When the customer hits submit, the catalog sends the quote data to BCOrderHaus via a simple API call. It's a fire-and-forget pattern: the catalog sends the data and shows the customer a confirmation page with a reference number. It doesn't wait for BCOrderHaus to process the order or send back status updates.

Why fire-and-forget? Because the customer's experience shouldn't depend on the internal system's availability. If BCOrderHaus is temporarily down for a deploy, the catalog should still work. The quote data gets queued and synced when the system is back.

On the BCOrderHaus side, the incoming quote creates a new order with all the customer details, product selections, quantities, and pricing pre-filled. Staff review it, adjust if needed, and send the formal quote back to the customer — from within BCOrderHaus, not from their email.

The Deployment Twist

Both applications run on the same VPS. The catalog and BCOrderHaus portal are separate Docker containers behind Caddy, which routes requests based on domain name.
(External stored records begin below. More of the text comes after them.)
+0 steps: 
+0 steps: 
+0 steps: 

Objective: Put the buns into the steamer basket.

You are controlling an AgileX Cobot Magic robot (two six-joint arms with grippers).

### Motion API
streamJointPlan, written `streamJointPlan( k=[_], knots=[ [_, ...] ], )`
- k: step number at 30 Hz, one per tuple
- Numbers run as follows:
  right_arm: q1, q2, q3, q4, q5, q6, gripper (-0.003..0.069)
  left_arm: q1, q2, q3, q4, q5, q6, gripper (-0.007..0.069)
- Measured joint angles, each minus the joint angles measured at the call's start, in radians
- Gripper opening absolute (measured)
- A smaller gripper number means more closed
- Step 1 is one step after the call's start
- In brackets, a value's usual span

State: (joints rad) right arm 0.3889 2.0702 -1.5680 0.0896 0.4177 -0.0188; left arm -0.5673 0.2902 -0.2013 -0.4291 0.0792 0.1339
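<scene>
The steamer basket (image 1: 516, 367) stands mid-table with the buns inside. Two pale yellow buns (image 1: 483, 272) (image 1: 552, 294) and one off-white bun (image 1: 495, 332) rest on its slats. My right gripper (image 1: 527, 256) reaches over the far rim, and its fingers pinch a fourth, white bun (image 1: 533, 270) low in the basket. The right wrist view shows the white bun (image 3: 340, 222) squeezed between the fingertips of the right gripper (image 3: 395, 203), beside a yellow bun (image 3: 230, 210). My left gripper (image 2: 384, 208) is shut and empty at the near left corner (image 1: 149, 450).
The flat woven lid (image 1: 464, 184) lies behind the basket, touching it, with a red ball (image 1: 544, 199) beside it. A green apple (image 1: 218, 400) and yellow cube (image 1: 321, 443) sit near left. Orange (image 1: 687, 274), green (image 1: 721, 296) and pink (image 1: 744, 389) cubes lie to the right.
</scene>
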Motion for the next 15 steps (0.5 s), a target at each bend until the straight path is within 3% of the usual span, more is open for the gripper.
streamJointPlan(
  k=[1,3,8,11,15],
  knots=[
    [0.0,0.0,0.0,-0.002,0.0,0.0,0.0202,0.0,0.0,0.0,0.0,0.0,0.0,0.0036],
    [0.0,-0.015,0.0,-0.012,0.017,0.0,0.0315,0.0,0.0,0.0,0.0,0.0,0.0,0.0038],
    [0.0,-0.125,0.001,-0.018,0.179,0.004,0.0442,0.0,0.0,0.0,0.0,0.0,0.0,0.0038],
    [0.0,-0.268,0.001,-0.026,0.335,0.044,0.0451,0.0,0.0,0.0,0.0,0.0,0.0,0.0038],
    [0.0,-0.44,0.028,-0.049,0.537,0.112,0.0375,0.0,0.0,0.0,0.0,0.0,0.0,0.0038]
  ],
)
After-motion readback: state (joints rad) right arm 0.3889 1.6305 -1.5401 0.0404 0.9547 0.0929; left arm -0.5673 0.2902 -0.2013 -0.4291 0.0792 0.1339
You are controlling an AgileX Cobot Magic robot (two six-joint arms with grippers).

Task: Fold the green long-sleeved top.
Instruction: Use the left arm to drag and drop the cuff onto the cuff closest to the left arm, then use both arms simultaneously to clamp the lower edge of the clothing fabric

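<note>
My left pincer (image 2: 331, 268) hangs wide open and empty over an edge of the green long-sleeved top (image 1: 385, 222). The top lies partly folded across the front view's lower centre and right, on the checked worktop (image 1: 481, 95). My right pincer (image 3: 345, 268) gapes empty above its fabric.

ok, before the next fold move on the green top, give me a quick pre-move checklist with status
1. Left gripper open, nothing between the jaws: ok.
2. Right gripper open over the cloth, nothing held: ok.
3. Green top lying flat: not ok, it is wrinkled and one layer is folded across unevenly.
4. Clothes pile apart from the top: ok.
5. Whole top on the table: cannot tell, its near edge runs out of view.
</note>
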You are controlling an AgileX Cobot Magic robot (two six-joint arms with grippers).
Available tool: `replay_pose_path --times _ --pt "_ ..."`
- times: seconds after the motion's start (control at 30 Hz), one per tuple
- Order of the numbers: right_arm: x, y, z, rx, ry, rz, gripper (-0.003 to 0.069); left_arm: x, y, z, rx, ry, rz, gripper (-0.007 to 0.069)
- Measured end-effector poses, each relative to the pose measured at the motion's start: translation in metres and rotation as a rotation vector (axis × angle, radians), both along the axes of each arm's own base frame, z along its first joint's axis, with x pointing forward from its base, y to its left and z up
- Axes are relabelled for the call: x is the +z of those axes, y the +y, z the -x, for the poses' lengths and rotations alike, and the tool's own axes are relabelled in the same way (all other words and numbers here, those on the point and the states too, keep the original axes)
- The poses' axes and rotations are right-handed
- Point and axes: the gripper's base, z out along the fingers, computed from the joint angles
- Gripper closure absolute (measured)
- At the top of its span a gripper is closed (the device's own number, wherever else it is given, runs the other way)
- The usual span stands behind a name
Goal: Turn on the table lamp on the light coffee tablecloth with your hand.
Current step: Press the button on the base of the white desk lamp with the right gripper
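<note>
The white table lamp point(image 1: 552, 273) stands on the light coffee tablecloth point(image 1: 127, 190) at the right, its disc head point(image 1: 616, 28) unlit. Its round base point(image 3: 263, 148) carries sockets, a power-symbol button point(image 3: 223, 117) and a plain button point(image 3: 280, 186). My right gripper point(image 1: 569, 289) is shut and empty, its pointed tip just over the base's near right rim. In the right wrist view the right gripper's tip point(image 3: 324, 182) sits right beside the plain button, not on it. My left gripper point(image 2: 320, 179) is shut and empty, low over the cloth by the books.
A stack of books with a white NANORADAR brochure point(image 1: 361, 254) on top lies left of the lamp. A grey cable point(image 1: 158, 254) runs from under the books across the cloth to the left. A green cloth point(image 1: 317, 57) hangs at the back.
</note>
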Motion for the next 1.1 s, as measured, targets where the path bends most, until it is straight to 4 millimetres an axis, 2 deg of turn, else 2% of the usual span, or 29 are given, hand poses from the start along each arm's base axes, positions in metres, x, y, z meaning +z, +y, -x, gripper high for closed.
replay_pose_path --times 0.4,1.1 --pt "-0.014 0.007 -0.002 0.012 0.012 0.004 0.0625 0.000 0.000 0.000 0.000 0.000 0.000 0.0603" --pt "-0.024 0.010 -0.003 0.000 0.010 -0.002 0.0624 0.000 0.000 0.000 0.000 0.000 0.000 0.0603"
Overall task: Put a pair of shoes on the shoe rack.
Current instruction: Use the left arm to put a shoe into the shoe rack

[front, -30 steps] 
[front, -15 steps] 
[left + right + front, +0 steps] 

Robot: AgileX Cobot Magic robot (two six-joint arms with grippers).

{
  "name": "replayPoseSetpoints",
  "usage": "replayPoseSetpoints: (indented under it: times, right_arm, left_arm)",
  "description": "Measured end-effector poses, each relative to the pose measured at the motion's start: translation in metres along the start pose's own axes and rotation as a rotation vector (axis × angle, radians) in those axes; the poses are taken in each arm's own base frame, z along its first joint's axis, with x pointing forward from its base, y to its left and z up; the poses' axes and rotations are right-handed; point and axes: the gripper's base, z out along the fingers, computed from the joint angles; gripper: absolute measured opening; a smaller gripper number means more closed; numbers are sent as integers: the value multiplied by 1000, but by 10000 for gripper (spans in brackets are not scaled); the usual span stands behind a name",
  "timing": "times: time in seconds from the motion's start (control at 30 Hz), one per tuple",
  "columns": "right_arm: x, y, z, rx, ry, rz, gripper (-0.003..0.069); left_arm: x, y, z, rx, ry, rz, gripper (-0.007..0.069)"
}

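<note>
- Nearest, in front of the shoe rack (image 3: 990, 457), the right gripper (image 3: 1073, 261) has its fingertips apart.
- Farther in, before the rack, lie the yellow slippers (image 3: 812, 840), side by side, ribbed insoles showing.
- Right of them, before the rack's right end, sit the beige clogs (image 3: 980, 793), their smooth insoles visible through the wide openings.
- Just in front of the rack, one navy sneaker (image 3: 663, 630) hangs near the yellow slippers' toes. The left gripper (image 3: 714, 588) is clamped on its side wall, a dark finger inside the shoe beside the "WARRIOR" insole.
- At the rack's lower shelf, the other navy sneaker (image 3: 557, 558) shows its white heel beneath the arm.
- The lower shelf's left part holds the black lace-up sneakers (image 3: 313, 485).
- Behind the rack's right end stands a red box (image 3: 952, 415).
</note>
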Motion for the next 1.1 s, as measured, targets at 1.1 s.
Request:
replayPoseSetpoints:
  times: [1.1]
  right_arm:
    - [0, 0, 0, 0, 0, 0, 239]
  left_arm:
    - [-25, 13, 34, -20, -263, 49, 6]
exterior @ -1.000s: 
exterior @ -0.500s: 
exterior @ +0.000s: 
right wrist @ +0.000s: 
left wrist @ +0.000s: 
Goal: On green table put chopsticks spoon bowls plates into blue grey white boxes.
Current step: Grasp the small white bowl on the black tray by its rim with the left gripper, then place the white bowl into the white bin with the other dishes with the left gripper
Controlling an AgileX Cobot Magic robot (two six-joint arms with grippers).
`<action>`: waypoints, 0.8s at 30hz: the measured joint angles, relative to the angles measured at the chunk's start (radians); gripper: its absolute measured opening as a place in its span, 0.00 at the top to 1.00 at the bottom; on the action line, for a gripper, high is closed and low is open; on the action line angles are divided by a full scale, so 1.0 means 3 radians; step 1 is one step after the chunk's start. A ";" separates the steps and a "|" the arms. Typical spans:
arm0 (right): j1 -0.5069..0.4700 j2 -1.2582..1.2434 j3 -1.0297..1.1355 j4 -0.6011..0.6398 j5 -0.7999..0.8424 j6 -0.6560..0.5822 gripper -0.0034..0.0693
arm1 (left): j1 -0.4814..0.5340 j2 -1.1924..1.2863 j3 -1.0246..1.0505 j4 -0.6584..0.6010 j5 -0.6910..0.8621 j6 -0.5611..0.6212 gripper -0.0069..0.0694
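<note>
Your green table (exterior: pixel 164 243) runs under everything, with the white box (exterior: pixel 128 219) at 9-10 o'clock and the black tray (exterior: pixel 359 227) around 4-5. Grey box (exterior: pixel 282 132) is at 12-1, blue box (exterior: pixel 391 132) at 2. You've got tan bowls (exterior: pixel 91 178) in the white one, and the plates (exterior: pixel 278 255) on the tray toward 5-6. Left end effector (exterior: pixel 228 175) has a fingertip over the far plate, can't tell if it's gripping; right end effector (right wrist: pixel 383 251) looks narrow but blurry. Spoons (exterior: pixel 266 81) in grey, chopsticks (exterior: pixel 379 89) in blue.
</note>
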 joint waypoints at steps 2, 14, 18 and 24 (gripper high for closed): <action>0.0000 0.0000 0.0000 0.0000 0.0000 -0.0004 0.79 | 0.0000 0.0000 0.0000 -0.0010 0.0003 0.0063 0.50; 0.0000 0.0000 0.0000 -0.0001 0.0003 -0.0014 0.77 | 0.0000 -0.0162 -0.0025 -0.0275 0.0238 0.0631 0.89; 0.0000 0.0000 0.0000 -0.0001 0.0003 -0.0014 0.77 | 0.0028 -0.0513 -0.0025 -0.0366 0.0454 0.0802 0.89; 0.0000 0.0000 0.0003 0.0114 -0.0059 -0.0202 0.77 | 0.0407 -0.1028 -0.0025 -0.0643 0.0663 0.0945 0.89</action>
Same server, same deploy pipeline, different applications.

This keeps hosting costs low while maintaining clean separation. Each app has its own Docker Compose file, its own health check, and its own deploy script.

The Lesson

The biggest takeaway from this project: systems that talk to each other are worth more than the sum of their parts. A standalone catalog is useful. A standalone order system is useful. But a catalog that feeds directly into the order system? That eliminates an entire category of manual work and human error.

If your business has a customer-facing side and an operations side, and humans are the glue between them — that's an integration opportunity. The sync doesn't have to be complicated. Sometimes a single API call is all it takes.